Le connétable de Montmorency, ayant été disgracié, se vit abandonné de tout le monde : de tous ses vieux amis, l’amiral Chabot fut le seul qui lui resta fidèle et ne cessa pas de le voir. Le roi, qu’on ne manqua pas d’en informer, l’ayant fait appeler : « Vous continuez, me dit-on, de voir le connétable ; apprenez que je vous le défends. — Sire, il a pu sans doute, avec quelques raisons qu’ont empoisonnées les flatteurs, déplaire à votre majesté ; et, dans ce cas, je sais tout ce que je dois à mon roi : mais je ne sais pas moins ce que je dois à mon ami, et surtout envers un homme qui servit toujours bien l’état. »

Le roi, piqué de cette réponse, l’ayant menacé de lui faire faire son procès : « Vous en êtes le maître, sire, lui répliqua modestement l’amiral ; je ne demande en ce cas-là ni tort ni grâce : ma conduite fut toujours pure, et ne me fait pas plus trembler pour ma vie que pour mon honneur. »

Le monarque, aussi vif que sensible, et qui, semblable à ses pareils, ne pouvait supporter la résistance, fit à l’instant même arrêter Chabot, que l’on conduisit au château de Melun ; et le chancelier Poyet fut chargé de choisir des commissaires pour lui faire promptement son procès.
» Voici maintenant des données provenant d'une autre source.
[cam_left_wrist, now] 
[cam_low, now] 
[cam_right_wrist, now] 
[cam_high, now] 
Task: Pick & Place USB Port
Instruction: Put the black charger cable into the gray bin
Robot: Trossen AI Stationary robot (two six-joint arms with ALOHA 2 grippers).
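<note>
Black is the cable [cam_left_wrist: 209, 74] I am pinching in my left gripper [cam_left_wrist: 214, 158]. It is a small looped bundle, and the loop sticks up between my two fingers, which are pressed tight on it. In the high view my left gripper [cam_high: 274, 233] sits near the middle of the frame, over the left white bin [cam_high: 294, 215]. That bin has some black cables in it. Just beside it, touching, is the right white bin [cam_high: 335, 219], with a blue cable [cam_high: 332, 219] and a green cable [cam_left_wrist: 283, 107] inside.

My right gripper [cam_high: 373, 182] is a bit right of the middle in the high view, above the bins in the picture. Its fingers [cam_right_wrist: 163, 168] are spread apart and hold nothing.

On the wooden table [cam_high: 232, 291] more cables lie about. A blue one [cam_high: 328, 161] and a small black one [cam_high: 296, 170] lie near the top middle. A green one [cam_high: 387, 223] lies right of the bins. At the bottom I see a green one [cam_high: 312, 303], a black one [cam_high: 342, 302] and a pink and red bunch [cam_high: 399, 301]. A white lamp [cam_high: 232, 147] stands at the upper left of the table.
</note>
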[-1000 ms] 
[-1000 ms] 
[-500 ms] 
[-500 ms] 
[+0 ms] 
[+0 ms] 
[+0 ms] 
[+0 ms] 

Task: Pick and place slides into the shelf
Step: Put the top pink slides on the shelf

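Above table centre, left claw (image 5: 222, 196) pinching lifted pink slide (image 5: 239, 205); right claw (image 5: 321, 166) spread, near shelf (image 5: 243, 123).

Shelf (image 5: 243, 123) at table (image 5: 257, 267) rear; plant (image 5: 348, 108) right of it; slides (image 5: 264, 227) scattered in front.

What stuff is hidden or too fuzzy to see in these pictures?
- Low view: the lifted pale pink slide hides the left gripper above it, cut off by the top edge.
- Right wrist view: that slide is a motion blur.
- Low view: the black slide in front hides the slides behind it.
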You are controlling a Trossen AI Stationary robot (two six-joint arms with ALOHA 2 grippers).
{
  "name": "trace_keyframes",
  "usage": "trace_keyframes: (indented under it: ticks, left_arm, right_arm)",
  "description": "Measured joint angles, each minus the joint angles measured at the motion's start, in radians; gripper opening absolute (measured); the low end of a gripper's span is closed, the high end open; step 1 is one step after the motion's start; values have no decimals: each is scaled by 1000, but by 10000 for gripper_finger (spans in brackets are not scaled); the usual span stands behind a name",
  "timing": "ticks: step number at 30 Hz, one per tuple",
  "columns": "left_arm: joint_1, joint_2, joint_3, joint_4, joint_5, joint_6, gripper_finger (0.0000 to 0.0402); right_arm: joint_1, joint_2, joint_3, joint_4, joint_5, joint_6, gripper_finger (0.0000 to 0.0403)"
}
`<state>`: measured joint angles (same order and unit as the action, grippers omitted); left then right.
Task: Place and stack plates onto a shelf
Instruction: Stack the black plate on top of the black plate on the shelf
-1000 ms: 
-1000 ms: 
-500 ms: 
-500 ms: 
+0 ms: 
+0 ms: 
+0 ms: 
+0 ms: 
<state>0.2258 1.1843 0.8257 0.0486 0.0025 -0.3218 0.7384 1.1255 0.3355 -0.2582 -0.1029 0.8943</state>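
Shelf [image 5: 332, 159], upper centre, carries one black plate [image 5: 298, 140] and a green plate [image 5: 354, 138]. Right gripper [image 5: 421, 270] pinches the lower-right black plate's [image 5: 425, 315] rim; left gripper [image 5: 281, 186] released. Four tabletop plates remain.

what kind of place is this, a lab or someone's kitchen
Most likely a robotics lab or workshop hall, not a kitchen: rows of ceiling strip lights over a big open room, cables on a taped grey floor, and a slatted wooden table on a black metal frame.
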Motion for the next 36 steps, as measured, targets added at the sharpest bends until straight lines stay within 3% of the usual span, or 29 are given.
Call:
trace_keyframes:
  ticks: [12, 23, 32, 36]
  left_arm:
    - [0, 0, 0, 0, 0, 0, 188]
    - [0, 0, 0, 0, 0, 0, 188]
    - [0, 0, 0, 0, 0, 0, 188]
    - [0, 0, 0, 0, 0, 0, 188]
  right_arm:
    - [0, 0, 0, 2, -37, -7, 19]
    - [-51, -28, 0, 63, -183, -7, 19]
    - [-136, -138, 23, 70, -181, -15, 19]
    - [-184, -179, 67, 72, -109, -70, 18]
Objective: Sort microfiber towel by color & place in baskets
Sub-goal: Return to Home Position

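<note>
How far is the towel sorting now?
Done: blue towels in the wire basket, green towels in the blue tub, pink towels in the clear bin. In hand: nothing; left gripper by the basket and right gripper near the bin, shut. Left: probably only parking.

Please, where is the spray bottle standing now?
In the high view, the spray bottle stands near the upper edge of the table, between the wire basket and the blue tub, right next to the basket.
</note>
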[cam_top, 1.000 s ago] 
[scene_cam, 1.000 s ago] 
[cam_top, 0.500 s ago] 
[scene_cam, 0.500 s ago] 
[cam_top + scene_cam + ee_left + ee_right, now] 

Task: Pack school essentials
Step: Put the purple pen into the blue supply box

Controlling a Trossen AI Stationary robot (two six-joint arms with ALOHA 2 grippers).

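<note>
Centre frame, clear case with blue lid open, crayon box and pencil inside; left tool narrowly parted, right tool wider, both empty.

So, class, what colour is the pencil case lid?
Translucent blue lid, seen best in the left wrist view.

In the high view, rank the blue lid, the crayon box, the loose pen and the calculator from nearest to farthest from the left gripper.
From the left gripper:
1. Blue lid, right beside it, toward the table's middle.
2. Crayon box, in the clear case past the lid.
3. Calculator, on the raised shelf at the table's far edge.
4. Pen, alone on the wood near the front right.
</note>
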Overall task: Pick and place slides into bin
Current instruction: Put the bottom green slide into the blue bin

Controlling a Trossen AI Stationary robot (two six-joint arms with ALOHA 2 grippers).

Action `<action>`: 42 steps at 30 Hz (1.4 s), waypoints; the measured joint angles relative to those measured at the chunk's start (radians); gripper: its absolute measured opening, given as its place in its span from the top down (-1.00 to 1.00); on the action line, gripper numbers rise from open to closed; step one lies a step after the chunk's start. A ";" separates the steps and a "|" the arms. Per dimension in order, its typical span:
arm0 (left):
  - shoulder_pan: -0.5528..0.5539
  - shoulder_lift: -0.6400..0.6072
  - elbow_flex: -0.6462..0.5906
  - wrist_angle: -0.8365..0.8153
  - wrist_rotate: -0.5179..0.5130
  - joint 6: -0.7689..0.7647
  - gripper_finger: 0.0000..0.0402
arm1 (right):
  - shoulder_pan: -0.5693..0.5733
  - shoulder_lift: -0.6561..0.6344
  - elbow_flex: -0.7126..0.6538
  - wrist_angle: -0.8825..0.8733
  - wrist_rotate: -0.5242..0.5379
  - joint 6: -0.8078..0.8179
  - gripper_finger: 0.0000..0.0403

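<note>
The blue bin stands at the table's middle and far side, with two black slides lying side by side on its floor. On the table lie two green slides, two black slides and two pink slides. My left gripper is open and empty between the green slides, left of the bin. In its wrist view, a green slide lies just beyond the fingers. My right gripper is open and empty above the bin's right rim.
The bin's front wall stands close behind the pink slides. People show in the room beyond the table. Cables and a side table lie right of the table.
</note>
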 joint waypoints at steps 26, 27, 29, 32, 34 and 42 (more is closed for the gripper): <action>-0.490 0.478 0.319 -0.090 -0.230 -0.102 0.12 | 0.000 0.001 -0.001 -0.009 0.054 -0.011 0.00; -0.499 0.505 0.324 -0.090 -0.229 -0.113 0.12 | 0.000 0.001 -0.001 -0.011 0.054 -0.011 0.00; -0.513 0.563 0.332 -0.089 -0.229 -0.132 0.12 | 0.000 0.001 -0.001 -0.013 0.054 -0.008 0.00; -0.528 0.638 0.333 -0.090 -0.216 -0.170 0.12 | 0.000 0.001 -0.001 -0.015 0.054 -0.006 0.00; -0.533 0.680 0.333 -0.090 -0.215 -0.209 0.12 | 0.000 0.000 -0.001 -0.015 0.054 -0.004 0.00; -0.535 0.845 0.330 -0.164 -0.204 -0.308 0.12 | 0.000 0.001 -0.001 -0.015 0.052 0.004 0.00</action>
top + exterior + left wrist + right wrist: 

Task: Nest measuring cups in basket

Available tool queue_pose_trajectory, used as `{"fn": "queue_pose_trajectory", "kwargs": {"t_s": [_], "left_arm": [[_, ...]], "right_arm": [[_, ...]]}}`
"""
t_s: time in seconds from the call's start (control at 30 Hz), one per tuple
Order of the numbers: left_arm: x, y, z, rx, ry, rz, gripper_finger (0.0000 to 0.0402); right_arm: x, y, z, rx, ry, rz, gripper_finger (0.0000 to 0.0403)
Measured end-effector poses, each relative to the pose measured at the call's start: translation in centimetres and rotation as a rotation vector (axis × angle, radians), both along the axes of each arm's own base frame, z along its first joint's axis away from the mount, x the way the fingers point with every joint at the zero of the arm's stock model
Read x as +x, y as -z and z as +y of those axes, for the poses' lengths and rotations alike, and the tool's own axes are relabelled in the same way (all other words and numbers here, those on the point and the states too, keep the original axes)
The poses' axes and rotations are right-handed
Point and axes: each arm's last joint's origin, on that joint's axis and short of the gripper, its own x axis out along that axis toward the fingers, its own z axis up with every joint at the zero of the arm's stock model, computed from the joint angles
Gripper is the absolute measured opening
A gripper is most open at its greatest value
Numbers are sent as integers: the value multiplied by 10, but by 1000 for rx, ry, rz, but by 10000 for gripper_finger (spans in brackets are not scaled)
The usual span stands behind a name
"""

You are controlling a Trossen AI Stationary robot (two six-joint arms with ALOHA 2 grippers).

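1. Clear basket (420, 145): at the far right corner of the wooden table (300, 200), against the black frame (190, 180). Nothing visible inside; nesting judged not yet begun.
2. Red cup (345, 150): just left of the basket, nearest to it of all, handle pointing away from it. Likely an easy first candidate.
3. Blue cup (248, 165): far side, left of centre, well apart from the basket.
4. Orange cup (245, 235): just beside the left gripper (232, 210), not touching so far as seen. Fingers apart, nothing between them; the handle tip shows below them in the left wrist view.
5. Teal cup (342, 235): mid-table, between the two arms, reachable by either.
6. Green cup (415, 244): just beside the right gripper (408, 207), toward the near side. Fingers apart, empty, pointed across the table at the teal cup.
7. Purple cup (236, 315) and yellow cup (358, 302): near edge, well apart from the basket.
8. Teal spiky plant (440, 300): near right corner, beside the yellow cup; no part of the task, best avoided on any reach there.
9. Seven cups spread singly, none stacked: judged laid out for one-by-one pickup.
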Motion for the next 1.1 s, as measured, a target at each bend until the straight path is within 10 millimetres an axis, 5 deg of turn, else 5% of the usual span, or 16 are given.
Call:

La besogne était d’autant plus difficile que les charges contre l’amiral se trouvaient toujours dénuées de preuves. Aussi, faute de réelles, après lui en avoir imputé d’imaginaires, ayant été jugé à mort, le chancelier, revenant triomphant de Melun avec la procédure et la condamnation, n’eut rien de plus pressé que de les présenter au roi.

Ce monarque était susceptible d’humeur, mais incapable d’injustice. Après avoir parcouru cette infâme et monstrueuse procédure : « M. le chancelier, s’écria-t-il, je n’avais jamais cru qu’on pût trouver dans mon royaume autant de juges dont l’iniquité fut plus frappante. » A ces mots il fait rappeler l’amiral, fait revoir son procès, et lui rend ses bonnes grâces.